* Supplied information:

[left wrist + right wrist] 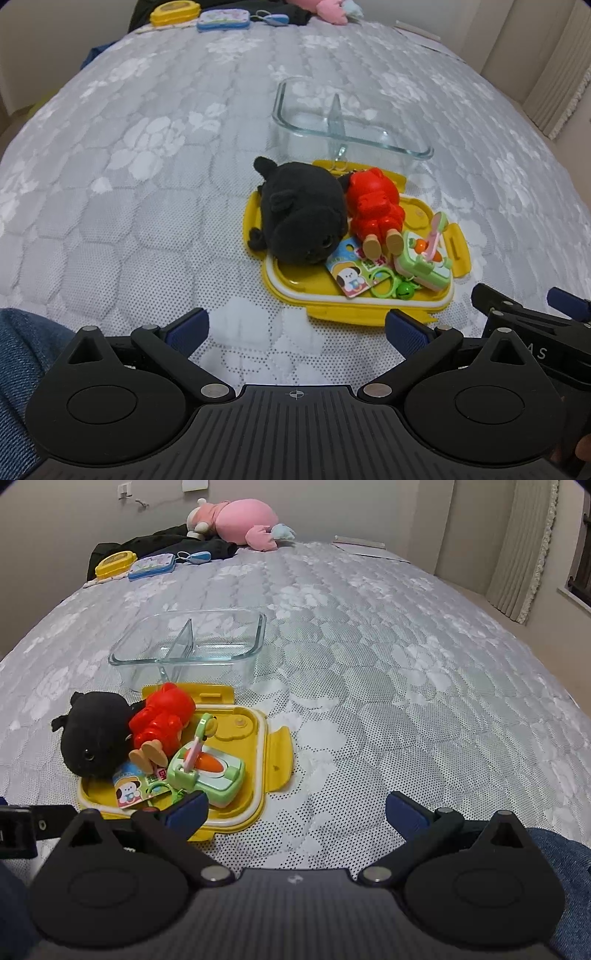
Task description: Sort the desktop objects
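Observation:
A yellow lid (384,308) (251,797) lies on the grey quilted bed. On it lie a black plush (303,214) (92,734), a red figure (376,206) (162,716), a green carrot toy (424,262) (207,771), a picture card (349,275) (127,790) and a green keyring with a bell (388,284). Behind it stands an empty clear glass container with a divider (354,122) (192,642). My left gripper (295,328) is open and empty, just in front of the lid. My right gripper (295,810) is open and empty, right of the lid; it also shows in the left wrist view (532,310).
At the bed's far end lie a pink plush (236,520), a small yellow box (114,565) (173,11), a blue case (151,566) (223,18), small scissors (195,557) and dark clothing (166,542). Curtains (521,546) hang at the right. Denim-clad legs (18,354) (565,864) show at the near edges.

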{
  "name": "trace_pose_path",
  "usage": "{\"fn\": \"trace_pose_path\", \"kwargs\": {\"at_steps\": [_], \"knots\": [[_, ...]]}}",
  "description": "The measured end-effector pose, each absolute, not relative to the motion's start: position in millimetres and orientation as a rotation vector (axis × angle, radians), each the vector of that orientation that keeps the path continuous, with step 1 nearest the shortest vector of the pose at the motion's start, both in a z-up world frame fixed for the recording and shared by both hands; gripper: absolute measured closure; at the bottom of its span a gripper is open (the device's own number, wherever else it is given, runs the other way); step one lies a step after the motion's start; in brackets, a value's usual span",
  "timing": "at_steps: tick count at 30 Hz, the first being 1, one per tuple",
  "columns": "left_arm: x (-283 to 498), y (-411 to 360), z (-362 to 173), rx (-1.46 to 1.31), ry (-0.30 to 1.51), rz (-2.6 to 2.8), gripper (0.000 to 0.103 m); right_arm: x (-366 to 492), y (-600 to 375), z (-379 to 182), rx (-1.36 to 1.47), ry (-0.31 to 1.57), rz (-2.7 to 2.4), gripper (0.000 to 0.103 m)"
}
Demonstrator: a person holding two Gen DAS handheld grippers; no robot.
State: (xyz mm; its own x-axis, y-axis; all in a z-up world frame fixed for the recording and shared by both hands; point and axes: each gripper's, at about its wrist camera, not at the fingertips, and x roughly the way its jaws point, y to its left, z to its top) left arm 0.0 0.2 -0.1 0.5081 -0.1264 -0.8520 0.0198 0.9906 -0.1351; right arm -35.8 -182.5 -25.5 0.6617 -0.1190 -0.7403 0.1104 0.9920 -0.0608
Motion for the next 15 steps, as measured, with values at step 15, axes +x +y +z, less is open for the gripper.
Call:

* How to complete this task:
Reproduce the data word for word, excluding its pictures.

* Exercise result:
[left wrist + right wrist] 
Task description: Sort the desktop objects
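Observation:
A yellow lid (384,308) (251,797) lies on the grey quilted bed. On it lie a black plush (303,214) (92,734), a red figure (376,206) (162,716), a green carrot toy (424,262) (207,771), a picture card (349,275) (127,790) and a green keyring with a bell (388,284). Behind it stands an empty clear glass container with a divider (354,122) (192,642). My left gripper (295,328) is open and empty, just in front of the lid. My right gripper (295,810) is open and empty, right of the lid; it also shows in the left wrist view (532,310).
At the bed's far end lie a pink plush (236,520), a small yellow box (114,565) (173,11), a blue case (151,566) (223,18), small scissors (195,557) and dark clothing (166,542). Curtains (521,546) hang at the right. Denim-clad legs (18,354) (565,864) show at the near edges.
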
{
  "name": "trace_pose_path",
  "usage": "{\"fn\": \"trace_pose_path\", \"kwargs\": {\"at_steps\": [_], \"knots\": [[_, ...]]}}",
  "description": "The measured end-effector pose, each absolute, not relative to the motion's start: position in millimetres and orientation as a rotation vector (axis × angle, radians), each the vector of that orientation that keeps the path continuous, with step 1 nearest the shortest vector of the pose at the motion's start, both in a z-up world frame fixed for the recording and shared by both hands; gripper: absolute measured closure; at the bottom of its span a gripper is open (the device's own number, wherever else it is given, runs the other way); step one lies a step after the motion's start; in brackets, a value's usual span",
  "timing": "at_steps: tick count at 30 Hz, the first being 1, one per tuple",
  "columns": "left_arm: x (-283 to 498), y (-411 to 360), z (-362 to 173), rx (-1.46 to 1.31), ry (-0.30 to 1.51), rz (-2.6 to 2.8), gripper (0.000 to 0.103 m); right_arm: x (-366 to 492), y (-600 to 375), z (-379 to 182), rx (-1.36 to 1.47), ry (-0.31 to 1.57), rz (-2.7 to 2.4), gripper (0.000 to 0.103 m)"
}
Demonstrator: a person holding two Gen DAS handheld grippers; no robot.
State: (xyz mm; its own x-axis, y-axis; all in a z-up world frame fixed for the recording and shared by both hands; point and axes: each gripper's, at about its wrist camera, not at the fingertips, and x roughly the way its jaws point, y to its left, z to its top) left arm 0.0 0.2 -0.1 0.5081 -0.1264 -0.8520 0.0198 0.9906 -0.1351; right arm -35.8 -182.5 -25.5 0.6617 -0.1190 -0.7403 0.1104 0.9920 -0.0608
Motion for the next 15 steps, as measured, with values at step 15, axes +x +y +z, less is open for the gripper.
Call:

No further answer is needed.